Visiting the Seals at Horsey
Published: Monday 27th Jan 2020
Written by: Isobel Taylor
If you are lucky enough to be visiting Norfolk in the Winter then visiting the Grey Seal pups is a real must. From November to the end of January seals descend onto the shores of Horsey and Winterton to give birth to their pups. With one of the largest seal colonies in the country, this sight is one rarely matched elsewhere across the nation.
Walking along the dunes of Horsey and Winterton can be an amazing way to explore the beauty of the Norfolk Coast but the level of interest in the seals has, in the past, lead to pup fatalities.The Friends of Horsey Seals (FoHS) was set up in 2011 to protect the seals from human intervention and to educate the general public about the seals, so that we can learn to appreciate and respect the animals.
The FoHS have put together some top tips to enjoy the seals, respecting them in their natural environment and ultimately, have a great day out!
Stay at least 10 meters away from the seals at all times (bull seals are aggressive and can move much faster than you can run).
Between November and the end of January each year the FoHS shut the beach to the public to allow the seals space to nurse the newborn pups.This doesn’t mean you can’t come visit them though! FoHS have created roped paths and viewing areas where you can still get a great view of the little pups.
Never get between a mum and her pup, this puts yourself in danger and can lead to her abandoning her pup.
Don’t chase the pups into the water, those with white coats are not waterproof and will not survive in the water.
- FoHS advise that dogs be left at home as this can put both the seals and dogs in danger (seals can bite too!).
If you do decide to bring your dog, keep them on a close lead at all times.
FoHS launched a new campaign last year to emphasise the harm litter, in particular plastic, can have on the seals.
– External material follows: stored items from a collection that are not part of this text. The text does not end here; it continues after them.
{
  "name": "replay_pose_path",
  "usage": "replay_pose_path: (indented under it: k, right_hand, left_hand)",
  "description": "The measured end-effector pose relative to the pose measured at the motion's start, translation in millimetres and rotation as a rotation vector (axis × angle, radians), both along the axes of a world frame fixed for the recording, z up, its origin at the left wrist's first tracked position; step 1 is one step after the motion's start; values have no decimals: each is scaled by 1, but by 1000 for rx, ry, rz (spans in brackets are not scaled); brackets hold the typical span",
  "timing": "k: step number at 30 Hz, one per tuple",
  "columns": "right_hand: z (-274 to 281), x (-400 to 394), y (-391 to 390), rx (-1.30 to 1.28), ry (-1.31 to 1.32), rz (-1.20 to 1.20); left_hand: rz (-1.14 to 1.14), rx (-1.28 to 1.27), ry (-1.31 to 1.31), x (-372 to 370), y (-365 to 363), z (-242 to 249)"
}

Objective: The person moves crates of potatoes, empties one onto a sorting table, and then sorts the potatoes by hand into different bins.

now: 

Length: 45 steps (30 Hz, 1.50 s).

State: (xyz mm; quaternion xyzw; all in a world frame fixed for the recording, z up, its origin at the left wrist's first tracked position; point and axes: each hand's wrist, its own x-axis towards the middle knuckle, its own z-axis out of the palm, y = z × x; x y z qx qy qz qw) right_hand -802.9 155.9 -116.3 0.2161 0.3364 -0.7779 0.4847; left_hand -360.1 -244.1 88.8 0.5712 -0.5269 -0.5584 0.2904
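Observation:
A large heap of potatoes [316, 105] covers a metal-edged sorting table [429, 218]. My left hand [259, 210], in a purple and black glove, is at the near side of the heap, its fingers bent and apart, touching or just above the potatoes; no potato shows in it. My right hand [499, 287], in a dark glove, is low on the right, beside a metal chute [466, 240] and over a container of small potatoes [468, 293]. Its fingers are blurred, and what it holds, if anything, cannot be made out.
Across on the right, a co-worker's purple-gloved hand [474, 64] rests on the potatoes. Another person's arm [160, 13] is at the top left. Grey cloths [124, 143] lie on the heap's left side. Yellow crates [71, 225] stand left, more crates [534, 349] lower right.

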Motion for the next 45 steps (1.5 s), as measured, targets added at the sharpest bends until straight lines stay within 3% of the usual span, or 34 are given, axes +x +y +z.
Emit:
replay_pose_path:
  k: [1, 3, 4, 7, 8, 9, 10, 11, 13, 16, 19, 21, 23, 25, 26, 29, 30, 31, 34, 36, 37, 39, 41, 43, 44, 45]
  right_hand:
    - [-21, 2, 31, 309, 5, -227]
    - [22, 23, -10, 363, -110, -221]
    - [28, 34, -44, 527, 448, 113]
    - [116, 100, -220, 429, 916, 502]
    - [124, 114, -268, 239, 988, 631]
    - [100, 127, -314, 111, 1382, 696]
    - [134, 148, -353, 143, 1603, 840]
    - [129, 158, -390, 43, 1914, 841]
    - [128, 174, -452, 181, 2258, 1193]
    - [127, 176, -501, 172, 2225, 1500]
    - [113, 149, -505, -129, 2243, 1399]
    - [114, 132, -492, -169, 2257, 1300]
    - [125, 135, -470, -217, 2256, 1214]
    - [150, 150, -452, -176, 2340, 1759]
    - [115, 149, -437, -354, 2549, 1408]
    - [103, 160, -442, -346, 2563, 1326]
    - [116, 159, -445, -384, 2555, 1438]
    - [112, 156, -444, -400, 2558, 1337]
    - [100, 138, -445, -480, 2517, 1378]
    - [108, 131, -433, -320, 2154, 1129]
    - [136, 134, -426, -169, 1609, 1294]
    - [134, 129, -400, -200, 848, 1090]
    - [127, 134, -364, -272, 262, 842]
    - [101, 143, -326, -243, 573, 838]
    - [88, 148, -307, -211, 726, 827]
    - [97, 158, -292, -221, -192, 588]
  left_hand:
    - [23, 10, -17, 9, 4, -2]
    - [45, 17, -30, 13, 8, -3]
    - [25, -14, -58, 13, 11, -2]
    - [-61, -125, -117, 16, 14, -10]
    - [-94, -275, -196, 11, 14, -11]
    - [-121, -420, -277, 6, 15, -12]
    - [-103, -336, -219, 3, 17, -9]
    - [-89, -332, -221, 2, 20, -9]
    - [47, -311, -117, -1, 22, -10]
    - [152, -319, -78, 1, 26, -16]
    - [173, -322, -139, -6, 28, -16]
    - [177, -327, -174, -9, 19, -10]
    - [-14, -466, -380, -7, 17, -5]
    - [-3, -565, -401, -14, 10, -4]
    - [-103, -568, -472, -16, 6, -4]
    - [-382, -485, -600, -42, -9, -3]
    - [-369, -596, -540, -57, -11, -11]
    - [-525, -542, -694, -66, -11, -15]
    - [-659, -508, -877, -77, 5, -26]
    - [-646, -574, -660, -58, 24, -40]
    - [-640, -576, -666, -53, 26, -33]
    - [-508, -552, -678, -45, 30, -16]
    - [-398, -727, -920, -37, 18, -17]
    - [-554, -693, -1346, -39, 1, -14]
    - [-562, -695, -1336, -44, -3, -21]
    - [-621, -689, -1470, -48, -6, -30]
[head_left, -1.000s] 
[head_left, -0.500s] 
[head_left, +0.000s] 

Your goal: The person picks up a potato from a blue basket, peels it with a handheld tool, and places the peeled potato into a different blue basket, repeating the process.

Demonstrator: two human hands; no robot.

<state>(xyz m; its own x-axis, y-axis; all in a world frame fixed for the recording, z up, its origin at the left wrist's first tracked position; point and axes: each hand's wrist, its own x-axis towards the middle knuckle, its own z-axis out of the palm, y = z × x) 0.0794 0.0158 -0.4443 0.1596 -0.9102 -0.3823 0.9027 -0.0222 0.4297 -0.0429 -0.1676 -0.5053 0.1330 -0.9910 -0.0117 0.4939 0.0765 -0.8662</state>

Seal pups are just as inquisitive as your little ones. When they find items such as flying rings (frisbees) in the water they start to play with them, often getting their heads trapped in them. As young seals grow these flying rings start to dig into their flesh, affecting their ability to hunt for food and survive.
Three of these ‘necklaced’ pups have been found on the beaches at Horsey and Winterton and have had to be taken for treatment.
FoHS understand that using these flying rings is great fun and a fantastic way for everyone to enjoy healthy outdoor exercise. They recommend that you use the frisbees up the beach, in an area where it is not at risk of landing in the sea.
Seal wardens are present at Horsey throughout the pupping season if you would like to find out more or are concerned about a seal.
Alternatively, if you see a seal in distress (injured, caught in plastic etc) please call FoHS - 07706 314514 or the RSPCA on 0300 1234 999.